Lighthouse in Florida, US

The Cedar Key Light is located on Seahorse Key across the harbor from Cedar Key, Florida. Seahorse Key was the site a watchtower erected in 1801 by followers of William Augustus Bowles, self-designated Director General of the State of Muskogee, an attempt to set up an independent state in the western part of East Florida. The watchtower was destroyed by a Spanish naval force in 1802. Seahorse Key was used as a detention center for Seminoles captured in the Second Seminole War (1835–1842) before transfer to the West. At that time the Federal government reserved several of the islands in the Cedar Keys archipelago for military use.

Cedar Key became an important port during the 1840s, and in 1850 Congress appropriated funding for a lighthouse on Seahorse Key. Lieutenant George Meade helped design the lighthouse. The lighthouse was completed and lit in 1854. At the beginning of the American Civil War Confederate sympathizers extinguished the light. Federal troops occupied Seahorse Key in 1862, and used it as a prison for the duration of the war. The lighthouse was put back into service after the war ended.
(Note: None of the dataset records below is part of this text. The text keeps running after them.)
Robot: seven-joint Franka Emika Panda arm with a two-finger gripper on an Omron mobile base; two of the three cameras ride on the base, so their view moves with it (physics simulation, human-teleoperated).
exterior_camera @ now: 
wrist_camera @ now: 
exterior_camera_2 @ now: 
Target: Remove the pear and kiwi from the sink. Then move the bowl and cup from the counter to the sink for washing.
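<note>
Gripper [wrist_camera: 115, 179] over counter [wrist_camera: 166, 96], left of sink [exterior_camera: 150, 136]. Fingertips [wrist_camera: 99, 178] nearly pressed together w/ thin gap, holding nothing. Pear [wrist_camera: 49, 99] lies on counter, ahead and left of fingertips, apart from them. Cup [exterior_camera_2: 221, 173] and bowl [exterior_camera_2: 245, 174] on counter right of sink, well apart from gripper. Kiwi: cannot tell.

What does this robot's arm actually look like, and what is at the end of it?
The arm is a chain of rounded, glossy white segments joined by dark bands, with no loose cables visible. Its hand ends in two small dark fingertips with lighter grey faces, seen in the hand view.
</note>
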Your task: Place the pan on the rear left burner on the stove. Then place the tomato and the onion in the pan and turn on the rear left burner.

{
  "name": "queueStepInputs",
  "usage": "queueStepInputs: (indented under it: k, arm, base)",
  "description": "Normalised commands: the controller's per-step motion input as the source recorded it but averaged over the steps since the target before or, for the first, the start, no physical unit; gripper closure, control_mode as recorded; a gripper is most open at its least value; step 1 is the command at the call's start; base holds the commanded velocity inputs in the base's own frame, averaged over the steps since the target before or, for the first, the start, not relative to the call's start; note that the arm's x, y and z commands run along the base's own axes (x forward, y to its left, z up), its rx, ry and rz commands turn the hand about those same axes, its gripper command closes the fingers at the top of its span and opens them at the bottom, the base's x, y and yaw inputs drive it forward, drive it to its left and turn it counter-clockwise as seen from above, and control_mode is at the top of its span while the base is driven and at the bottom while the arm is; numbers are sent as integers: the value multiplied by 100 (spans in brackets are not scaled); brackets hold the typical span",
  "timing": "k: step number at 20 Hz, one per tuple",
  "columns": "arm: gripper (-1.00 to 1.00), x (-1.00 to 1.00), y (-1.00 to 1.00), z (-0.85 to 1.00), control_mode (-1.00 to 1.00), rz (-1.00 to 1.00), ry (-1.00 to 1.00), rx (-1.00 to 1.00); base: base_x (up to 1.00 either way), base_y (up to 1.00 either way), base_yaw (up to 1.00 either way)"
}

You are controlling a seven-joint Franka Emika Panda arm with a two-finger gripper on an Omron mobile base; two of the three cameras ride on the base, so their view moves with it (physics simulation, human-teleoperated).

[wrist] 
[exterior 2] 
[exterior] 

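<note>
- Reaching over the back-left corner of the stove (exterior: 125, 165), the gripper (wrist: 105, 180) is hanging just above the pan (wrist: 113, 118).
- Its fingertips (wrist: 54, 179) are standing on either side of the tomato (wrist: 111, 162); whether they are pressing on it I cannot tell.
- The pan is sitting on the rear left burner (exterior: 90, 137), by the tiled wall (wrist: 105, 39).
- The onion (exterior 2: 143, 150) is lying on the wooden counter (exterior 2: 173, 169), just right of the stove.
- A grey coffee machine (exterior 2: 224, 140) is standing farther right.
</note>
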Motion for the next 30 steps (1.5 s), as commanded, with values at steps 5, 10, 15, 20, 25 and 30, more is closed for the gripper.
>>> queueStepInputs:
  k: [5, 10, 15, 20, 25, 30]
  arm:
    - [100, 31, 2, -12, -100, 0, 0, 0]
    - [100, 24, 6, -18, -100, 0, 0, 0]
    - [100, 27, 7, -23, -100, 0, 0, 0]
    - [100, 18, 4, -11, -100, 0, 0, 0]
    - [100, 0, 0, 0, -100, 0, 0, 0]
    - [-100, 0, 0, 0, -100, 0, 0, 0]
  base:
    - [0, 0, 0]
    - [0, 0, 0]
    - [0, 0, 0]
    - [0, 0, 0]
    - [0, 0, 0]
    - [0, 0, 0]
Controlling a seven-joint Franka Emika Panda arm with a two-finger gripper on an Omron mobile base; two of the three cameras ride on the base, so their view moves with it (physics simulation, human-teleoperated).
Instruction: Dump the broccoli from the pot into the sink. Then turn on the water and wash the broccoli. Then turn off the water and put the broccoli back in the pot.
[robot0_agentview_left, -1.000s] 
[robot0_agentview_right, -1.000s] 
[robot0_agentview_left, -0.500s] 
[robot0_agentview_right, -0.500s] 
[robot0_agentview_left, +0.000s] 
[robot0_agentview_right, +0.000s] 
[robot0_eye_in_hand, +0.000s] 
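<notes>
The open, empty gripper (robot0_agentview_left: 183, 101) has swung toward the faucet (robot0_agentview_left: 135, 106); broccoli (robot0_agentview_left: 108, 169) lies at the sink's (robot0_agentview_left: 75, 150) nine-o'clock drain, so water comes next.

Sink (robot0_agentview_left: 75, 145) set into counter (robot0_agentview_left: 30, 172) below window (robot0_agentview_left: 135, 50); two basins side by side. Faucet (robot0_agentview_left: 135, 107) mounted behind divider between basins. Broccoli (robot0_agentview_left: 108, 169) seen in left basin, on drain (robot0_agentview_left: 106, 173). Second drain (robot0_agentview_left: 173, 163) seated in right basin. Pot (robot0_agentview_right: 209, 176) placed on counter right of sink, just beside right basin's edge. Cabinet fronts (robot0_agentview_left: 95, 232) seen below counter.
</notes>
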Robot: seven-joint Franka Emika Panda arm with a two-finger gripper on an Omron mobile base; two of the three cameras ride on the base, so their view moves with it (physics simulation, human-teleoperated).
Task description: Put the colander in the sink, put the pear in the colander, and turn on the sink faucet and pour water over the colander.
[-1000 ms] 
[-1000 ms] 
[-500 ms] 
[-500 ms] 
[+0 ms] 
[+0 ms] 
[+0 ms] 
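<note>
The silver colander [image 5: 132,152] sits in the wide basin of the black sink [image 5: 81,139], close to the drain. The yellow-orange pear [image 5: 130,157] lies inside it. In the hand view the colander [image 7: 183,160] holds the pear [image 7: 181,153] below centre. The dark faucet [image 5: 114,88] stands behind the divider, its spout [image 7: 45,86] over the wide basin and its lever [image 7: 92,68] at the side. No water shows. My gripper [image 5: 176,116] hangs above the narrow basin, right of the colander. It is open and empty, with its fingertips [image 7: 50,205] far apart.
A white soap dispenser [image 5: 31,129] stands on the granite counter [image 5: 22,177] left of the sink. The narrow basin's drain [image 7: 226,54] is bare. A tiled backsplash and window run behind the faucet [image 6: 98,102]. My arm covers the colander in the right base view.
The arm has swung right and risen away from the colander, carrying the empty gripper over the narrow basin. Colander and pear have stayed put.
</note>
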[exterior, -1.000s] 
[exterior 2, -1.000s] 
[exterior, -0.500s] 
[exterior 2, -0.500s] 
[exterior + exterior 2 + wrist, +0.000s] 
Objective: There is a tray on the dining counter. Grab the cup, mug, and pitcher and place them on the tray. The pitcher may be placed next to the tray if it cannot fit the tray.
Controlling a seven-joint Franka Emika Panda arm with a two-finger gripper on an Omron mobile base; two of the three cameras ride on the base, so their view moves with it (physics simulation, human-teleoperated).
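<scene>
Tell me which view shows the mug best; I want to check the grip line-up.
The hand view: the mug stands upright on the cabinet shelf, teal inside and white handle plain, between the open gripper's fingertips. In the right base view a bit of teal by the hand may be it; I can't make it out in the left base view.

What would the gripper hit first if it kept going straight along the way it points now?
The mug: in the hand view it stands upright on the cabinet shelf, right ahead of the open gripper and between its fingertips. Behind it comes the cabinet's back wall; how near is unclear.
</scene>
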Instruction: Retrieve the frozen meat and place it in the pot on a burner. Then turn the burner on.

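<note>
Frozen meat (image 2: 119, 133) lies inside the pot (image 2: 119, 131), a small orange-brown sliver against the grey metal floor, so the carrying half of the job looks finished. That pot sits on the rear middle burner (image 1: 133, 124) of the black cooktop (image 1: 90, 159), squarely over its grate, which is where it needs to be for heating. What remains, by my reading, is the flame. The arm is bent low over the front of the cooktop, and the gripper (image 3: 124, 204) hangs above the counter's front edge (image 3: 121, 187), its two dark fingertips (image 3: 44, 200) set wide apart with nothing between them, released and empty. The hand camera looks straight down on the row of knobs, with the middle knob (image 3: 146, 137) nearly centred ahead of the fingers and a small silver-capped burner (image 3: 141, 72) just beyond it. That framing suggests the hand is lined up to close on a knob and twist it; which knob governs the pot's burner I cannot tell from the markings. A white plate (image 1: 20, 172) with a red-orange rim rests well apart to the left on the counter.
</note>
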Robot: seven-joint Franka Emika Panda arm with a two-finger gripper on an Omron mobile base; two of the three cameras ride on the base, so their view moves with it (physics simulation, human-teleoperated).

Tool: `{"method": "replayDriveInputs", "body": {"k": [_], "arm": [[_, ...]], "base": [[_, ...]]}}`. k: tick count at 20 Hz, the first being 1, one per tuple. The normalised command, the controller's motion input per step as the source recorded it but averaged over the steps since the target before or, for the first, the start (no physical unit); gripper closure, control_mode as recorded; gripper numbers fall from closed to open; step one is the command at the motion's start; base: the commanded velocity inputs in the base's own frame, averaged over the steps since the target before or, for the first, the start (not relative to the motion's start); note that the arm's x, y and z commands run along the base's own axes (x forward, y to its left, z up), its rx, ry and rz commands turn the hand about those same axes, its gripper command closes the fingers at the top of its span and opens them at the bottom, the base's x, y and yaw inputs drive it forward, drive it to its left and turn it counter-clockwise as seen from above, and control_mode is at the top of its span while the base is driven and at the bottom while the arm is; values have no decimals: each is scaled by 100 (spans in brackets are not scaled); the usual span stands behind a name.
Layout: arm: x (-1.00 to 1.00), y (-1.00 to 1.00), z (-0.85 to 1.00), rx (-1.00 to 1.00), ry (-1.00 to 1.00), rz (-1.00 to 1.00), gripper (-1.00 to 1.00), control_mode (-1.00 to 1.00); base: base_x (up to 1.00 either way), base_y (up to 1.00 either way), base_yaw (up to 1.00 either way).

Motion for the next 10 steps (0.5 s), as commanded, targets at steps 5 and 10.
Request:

The lighthouse building was tripled in size in 1905 when a U.S. Navy wireless station was established there. The light was taken out of commission in 1915. Seahorse Key, including the lighthouse, became part of the Cedar Keys National Wildlife Refuge, established in 1929. The University of Florida has leased 3.2 acres of the wildlife refuge, including the lighthouse, for use as a marine laboratory since 1952. The lighthouse is used as a dormitory for students. The Cedar Key lighthouse is the oldest standing lighthouse on the west coast of Florida.